*EXERCISE INSTRUCTIONS*
A faithful copy of the listing below is required.

*COLLECTED MATERIAL*
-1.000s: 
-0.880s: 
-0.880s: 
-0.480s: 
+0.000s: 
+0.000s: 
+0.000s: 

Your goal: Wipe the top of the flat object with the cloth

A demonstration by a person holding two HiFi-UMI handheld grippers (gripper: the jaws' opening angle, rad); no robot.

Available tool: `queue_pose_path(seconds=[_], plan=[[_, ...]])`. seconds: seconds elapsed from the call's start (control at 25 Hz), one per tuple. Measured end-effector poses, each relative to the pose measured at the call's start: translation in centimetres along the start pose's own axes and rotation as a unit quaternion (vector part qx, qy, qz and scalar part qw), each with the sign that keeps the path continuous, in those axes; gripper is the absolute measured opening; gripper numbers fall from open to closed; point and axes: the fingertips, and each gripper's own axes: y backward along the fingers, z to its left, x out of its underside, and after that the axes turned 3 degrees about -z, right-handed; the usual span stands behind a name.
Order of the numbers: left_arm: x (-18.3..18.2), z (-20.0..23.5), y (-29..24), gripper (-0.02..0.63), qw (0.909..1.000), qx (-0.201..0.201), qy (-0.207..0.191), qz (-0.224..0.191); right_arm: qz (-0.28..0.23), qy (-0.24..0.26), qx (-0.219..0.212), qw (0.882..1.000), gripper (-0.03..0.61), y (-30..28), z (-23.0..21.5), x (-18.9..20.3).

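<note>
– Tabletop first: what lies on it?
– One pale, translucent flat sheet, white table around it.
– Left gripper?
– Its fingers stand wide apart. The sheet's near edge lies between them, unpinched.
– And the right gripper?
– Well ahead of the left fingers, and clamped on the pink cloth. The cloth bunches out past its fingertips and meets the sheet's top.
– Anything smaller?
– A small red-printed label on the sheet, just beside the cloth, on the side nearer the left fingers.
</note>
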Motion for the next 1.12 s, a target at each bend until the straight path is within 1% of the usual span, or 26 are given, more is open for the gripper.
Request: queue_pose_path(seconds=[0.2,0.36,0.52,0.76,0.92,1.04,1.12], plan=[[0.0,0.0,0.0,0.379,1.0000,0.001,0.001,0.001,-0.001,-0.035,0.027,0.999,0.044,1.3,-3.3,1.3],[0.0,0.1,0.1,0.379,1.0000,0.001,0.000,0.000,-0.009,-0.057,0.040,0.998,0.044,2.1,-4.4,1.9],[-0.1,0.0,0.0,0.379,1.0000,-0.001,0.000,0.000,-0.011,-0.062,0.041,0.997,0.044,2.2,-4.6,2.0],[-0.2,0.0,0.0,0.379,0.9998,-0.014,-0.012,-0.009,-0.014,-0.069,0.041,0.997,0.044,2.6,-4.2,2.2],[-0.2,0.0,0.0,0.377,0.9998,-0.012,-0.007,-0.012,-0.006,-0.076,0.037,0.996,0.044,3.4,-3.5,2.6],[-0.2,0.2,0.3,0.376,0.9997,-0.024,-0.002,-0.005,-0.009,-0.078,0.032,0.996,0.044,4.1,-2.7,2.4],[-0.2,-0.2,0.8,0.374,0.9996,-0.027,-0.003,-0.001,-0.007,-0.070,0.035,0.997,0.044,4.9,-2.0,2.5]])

*EXERCISE SOLUTION*
-1.000s: 
-0.880s: 
-0.880s: 
-0.480s: 
+0.000s: 
+0.000s: 
+0.000s: 

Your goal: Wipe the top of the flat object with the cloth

A demonstration by a person holding two HiFi-UMI handheld grippers (gripper: the jaws' opening angle, rad); no robot.

Available tool: `queue_pose_path(seconds=[_], plan=[[_, ...]])`. seconds: seconds elapsed from the call's start (control at 25 Hz), one per tuple. Measured end-effector poses, each relative to the pose measured at the call's start: translation in centimetres along the start pose's own axes and rotation as a unit quaternion (vector part qx, qy, qz and scalar part qw), each with the sign that keeps the path continuous, in those axes; gripper is the absolute measured opening; gripper numbers fall from open to closed; point and axes: the fingertips, and each gripper's own axes: y backward along the fingers, z to its left, x out of its underside, and after that the axes turned 3 degrees about -z, right-handed; the usual span stands behind a name.
Order of the numbers: left_arm: x (-18.3..18.2), z (-20.0..23.5), y (-29..24), gripper (-0.02..0.63), qw (0.909..1.000), qx (-0.201..0.201), qy (-0.207..0.191), qz (-0.224..0.191); right_arm: qz (-0.28..0.23), qy (-0.24..0.26), qx (-0.219..0.212), qw (0.882..1.000), gripper (-0.03..0.61), y (-30..28), z (-23.0..21.5), x (-18.9..20.3).

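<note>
– Tabletop first: what lies on it?
– One pale, translucent flat sheet, white table around it.
– Left gripper?
– Its fingers stand wide apart. The sheet's near edge lies between them, unpinched.
– And the right gripper?
– Well ahead of the left fingers, and clamped on the pink cloth. The cloth bunches out past its fingertips and meets the sheet's top.
– Anything smaller?
– A small red-printed label on the sheet, just beside the cloth, on the side nearer the left fingers.
</note>
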Motion for the next 1.12 s, a target at each bend until the straight path is within 1% of the usual span, or 26 are given, more is open for the gripper.
Request: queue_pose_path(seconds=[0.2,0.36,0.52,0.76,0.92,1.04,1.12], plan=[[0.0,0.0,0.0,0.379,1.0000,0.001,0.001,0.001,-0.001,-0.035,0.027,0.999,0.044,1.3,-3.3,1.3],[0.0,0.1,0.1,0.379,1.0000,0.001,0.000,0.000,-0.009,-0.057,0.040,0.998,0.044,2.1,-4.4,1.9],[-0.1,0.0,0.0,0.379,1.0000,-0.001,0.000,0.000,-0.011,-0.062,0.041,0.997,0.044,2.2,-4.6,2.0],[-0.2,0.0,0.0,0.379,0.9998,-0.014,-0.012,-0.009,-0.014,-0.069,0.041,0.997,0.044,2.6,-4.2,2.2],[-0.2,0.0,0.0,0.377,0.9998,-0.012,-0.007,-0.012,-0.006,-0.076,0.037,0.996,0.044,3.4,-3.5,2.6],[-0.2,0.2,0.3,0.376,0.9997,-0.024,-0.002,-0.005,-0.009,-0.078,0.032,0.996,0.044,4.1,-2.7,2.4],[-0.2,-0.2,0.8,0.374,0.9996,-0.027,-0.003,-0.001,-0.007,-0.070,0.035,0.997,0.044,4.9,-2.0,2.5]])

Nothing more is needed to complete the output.